- **YOUR TASK**:
Give back an exact copy of the lines from the start of the material through the line bearing "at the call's". Include both ends and nothing else.
Start of Block
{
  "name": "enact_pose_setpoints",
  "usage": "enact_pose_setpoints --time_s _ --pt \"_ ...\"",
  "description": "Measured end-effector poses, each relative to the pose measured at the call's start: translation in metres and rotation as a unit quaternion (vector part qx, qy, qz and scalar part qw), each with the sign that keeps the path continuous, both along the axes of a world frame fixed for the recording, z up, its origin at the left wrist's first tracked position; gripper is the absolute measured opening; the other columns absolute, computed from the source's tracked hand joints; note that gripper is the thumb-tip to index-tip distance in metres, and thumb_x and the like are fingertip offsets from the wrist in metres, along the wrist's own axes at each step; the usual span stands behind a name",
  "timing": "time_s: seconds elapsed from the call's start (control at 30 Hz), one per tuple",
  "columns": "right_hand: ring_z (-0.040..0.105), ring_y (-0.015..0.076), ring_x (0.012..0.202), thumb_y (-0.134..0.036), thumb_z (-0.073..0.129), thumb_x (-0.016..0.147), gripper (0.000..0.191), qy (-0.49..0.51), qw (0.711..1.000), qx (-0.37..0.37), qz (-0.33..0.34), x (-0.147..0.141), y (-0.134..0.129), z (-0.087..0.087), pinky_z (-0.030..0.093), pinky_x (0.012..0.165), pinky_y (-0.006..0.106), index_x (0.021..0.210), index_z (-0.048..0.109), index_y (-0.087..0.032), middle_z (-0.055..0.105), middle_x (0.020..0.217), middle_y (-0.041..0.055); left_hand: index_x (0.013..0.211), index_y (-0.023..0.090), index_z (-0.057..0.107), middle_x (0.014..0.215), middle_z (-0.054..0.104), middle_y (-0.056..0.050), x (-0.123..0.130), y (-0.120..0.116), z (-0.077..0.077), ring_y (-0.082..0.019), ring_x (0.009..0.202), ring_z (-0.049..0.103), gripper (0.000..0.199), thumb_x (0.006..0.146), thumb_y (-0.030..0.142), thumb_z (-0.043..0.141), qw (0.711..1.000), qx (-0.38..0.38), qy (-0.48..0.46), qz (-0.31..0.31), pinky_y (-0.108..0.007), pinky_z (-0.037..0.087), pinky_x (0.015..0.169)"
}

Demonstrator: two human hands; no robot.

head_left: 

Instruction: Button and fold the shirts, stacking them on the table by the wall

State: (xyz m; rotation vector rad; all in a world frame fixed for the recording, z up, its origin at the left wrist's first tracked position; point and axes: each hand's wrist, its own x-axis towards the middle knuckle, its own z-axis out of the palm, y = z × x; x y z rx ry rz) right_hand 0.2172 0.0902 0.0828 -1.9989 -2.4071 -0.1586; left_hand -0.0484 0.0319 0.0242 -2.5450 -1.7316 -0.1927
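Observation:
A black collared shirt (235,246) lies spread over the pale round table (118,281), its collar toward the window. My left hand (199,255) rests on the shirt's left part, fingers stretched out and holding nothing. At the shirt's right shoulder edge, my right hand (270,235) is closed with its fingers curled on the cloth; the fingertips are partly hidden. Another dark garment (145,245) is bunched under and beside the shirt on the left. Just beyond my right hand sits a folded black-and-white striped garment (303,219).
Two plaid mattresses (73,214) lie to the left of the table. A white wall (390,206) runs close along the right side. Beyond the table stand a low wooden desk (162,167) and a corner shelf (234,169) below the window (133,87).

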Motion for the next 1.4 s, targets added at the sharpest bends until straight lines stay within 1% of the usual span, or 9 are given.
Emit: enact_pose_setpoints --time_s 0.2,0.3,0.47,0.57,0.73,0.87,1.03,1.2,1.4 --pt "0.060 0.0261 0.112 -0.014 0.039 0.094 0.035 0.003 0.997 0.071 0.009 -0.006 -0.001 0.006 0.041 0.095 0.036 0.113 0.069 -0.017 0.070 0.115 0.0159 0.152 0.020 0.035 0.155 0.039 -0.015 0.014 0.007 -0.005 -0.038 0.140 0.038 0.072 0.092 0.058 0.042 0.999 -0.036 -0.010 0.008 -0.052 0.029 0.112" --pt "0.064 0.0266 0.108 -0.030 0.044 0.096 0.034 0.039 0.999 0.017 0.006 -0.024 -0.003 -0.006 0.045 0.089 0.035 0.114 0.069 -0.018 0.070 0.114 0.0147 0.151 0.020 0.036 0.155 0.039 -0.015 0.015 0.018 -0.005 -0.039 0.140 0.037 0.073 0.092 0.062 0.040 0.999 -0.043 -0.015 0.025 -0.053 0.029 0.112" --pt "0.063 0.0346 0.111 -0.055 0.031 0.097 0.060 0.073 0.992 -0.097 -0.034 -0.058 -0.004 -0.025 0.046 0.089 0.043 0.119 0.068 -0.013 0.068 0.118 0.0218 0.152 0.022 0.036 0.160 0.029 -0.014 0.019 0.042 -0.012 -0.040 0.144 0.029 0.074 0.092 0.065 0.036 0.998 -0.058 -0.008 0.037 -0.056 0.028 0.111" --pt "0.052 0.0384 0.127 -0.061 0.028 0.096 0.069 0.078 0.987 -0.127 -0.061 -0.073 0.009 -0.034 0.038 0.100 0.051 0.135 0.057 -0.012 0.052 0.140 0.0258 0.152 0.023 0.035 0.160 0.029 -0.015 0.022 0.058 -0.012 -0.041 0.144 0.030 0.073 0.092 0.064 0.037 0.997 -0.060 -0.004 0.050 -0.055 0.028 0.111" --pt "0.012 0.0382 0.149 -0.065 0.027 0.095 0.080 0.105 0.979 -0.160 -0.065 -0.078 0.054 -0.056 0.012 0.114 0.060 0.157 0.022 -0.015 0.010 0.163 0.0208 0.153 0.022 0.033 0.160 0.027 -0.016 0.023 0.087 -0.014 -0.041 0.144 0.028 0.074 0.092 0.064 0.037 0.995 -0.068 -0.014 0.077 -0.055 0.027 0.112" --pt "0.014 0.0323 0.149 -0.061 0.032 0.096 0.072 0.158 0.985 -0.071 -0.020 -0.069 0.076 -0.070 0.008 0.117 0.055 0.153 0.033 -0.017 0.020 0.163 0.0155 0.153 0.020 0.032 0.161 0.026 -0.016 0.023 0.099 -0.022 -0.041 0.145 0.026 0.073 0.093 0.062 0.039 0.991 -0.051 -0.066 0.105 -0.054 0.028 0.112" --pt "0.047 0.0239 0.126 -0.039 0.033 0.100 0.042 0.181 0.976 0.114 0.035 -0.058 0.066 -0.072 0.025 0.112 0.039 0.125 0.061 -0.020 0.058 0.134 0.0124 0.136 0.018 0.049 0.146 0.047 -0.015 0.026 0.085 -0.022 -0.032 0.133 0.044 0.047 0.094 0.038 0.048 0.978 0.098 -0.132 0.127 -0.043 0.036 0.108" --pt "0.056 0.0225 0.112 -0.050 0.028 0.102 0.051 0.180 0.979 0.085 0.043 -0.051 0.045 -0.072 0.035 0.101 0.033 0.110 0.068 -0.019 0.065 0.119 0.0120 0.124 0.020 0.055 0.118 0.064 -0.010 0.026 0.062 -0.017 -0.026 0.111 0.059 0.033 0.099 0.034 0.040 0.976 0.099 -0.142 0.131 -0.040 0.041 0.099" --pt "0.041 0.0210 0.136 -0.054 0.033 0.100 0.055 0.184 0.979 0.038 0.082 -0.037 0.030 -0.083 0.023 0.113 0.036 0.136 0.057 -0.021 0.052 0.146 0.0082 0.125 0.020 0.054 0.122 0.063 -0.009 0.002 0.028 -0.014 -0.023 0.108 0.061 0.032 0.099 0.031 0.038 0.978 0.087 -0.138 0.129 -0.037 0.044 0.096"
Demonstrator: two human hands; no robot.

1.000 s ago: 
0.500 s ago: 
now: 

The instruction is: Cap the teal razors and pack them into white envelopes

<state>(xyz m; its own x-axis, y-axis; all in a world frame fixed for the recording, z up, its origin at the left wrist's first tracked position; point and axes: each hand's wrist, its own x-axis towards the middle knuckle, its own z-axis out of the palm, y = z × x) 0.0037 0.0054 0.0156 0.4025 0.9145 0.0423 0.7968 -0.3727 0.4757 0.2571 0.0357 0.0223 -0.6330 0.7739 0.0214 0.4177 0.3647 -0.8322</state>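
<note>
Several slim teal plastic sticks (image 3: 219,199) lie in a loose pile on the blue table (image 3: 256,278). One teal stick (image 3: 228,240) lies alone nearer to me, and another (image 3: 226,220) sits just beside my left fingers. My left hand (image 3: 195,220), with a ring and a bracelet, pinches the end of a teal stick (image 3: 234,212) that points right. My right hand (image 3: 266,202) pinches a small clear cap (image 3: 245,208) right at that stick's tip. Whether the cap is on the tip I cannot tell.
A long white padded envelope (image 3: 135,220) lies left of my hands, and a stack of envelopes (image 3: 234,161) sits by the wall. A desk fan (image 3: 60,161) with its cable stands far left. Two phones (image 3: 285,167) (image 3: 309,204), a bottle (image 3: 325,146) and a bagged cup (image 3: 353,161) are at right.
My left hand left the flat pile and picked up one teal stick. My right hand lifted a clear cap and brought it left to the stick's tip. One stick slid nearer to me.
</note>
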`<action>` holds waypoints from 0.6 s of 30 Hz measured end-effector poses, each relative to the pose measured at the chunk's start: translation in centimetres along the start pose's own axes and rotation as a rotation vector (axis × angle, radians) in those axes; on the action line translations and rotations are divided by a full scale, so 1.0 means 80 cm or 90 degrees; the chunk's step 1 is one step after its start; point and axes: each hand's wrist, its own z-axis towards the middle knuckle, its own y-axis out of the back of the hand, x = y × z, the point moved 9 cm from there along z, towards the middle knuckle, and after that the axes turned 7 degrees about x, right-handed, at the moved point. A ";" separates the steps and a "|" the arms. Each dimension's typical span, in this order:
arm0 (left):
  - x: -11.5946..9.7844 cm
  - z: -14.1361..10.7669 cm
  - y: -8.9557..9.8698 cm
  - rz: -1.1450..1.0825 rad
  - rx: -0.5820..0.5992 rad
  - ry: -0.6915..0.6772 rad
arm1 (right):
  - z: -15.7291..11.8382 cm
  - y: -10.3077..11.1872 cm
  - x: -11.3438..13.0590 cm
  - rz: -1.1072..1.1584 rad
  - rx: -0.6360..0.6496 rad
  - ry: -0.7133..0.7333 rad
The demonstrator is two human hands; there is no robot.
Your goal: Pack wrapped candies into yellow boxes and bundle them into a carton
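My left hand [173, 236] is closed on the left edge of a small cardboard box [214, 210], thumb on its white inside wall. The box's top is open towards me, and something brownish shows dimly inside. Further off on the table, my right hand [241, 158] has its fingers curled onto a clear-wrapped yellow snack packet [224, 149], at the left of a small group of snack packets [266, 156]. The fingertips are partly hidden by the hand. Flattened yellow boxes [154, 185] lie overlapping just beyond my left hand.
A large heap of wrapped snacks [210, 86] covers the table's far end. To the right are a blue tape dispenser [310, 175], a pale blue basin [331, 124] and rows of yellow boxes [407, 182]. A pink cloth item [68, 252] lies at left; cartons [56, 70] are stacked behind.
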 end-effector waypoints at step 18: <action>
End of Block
- **RESPONSE AREA**:
{
  "name": "enact_pose_setpoints",
  "usage": "enact_pose_setpoints --time_s _ --pt \"_ ...\"",
  "description": "Measured end-effector poses, each relative to the pose measured at the call's start: translation in metres and rotation as a unit quaternion (vector part qx, qy, qz and scalar part qw), each with the sign that keeps the path continuous, both along the axes of a world frame fixed for the recording, z up, its origin at the left wrist's first tracked position; gripper is the absolute measured opening; the other columns absolute, computed from the source's tracked hand joints; note that gripper is the thumb-tip to index-tip distance in metres, and thumb_x and the like are fingertip offsets from the wrist in metres, along the wrist's own axes at each step; the usual span stands behind a name",

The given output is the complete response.